(EXERCISE PROMPT) Exclude the pictures, and otherwise reproduce the data in full.

(DATASET EXTRACT)
========================================
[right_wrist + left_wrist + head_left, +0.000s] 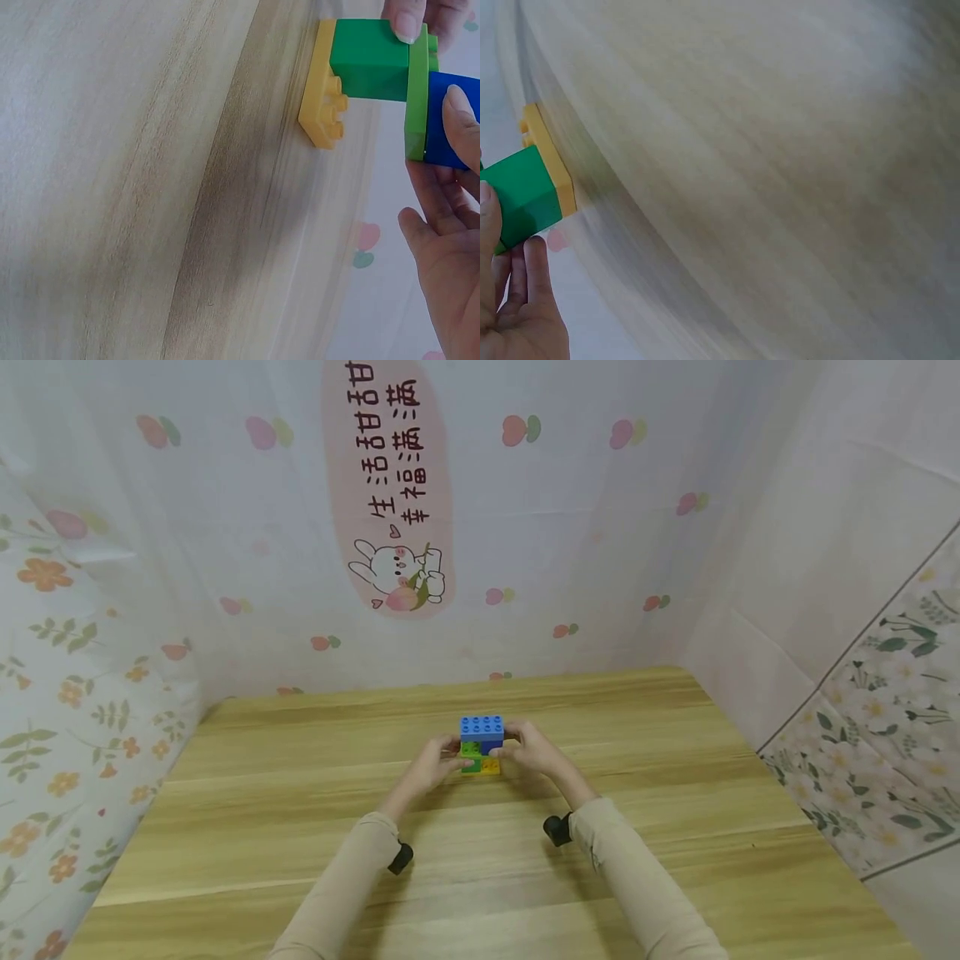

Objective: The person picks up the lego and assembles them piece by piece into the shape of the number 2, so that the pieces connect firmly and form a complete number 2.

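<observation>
A small stack of toy building blocks stands on the wooden table between both hands. Lowest is a flat yellow block (318, 86), with studs showing on one half and a green block (369, 60) on the other. Above that comes a thin light green block (416, 112), then a dark blue block (441, 131) on its right part. A studded lighter blue block (482, 735) tops the stack. My left hand (431, 764) grips the green block from the left, thumb in front. From the right, my right hand (532, 750) pinches the dark blue block, thumb on its front face.
The wooden table (300, 827) reaches back to a patterned cloth wall (585, 527) with a rabbit drawing. Flowered cloths (82, 718) hang along the sides. Each wrist wears a small black device, such as the right one's black camera (557, 830).
</observation>
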The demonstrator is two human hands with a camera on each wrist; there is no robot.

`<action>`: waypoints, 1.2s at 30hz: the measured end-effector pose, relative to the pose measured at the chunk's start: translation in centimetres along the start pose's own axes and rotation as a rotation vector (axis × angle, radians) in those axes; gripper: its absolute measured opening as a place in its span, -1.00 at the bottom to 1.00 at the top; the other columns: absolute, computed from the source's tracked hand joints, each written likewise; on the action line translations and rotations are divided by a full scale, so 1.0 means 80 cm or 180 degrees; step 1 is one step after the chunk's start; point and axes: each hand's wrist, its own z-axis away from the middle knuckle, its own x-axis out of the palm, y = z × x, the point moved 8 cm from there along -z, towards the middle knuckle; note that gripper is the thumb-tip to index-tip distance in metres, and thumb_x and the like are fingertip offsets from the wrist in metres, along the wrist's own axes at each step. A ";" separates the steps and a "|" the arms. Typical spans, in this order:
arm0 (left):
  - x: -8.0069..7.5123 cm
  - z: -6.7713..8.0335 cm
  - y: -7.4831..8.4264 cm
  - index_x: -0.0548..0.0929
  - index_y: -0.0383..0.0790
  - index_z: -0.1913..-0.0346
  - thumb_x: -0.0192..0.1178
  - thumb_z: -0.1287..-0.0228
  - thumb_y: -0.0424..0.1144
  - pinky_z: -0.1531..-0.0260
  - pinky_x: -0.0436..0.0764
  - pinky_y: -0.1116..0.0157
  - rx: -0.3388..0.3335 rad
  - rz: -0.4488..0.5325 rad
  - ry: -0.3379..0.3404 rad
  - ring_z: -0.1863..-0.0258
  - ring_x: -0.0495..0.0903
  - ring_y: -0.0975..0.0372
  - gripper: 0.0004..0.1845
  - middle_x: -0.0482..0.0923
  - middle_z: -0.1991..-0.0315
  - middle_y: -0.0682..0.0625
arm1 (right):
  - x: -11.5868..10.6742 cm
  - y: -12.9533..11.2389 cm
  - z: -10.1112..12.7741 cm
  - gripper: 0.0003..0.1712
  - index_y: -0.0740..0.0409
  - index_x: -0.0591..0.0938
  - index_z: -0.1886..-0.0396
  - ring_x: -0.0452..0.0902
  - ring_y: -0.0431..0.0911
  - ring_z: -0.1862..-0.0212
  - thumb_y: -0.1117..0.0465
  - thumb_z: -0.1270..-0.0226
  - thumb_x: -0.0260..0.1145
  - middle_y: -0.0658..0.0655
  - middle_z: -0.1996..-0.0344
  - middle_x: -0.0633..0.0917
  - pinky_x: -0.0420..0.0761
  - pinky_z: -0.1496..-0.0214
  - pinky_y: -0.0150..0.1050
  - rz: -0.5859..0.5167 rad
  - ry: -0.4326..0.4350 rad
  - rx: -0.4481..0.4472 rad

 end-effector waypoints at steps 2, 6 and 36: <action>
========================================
(ANSWER TO THIS TASK)
[right_wrist + left_wrist + head_left, +0.000s] 

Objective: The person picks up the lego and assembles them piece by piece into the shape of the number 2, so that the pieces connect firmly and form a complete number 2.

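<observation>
A small stack of toy building blocks stands on the wooden table between both hands. Lowest is a flat yellow block (318, 86), with studs showing on one half and a green block (369, 60) on the other. Above that comes a thin light green block (416, 112), then a dark blue block (441, 131) on its right part. A studded lighter blue block (482, 735) tops the stack. My left hand (431, 764) grips the green block from the left, thumb in front. From the right, my right hand (532, 750) pinches the dark blue block, thumb on its front face.
The wooden table (300, 827) reaches back to a patterned cloth wall (585, 527) with a rabbit drawing. Flowered cloths (82, 718) hang along the sides. Each wrist wears a small black device, such as the right one's black camera (557, 830).
</observation>
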The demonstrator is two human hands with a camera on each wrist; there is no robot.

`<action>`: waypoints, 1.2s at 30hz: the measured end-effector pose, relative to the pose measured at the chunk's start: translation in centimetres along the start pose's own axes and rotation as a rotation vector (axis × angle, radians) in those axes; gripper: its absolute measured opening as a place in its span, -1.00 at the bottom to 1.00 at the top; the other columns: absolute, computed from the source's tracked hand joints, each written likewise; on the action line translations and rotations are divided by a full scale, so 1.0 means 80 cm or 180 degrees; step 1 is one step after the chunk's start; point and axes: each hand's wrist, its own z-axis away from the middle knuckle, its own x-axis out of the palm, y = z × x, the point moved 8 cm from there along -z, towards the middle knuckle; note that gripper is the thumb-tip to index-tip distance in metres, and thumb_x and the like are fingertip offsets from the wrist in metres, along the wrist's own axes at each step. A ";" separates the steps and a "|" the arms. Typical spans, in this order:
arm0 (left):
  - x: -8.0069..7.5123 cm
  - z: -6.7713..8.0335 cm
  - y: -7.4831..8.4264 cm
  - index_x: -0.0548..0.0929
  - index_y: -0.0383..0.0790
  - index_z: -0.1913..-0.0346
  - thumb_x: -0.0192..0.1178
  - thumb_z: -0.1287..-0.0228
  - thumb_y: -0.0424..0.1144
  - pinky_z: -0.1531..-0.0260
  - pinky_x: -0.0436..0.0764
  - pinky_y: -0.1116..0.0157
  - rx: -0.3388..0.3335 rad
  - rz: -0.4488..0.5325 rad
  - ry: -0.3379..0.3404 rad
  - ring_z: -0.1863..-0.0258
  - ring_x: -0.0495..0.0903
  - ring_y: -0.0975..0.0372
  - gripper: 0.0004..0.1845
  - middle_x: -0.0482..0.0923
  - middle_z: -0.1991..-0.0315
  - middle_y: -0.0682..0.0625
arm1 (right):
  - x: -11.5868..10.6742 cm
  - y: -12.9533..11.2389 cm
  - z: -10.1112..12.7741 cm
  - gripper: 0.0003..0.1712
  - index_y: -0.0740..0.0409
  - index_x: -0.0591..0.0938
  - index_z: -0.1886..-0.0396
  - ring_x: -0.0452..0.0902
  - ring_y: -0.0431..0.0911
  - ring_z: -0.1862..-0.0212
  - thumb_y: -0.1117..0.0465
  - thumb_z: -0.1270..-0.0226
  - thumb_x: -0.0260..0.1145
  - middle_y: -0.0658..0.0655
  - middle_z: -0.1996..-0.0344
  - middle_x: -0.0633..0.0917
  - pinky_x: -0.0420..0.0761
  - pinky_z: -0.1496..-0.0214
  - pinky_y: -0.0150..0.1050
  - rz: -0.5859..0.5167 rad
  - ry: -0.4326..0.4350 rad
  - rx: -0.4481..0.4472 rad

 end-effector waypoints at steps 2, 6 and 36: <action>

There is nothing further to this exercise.